SUPREME COURT, Shanghai.

8th August, 1876.

   SIR, in reply to the queries contained in your letter of the 5th inst., I am instructed by Mr. Mowat to inform you,

  1. That the expense of preparing the copy of the record has to be borne by the appellant. A reference to my previous letter will, I think, show that this is the case.  If an appellant succeeds in the Court above in obtaining a reversal of the decision appealed from with costs, the amount paid by him for the preparation of the record would be allowed him in the taxed costs against the respondent.
  2. That the only expense now to be incurred in the Supreme Court is the expense of preparing the record.  How much this will amount to it is impossible to say, depending as it does on the length of the record.  The Court charge for copying the record is $1 for the first 100 words, and half-a-dollar for every further 100 words.
  3. I have the honour, &c.  T. G. SMITH, Chief Clerk.

   Defendant continued - I wish to hand in two other letters from Mr.
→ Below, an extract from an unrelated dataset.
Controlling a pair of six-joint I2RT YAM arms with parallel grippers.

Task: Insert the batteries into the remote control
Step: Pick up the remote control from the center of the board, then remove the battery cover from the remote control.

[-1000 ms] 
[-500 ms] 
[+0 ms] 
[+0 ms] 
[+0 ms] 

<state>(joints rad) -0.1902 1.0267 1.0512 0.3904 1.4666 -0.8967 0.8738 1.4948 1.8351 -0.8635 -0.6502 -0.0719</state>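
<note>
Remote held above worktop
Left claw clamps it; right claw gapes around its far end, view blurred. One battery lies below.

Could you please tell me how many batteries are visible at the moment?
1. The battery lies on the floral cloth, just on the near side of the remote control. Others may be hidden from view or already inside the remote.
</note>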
Mowat.  I have not got them at present, but will produce them hereafter.

   Cross-examined - I swear I never deliberately instructed my Counsel, Mr. Rennie, to ask for the suspension of the record of appeal.  I did ask my Counsel as far as he was concerned, not to move further until he heard from me.  - Defendant also stated that if Mr. Rennie had applied for the suspension of the record of appeal, he had done so on his own responsibility.

   Plaintiff asked that this be put upon the record.

   Defendant urged that as this was merely a passing remark and irrelevant, he, therefore, objected to its being put on the record.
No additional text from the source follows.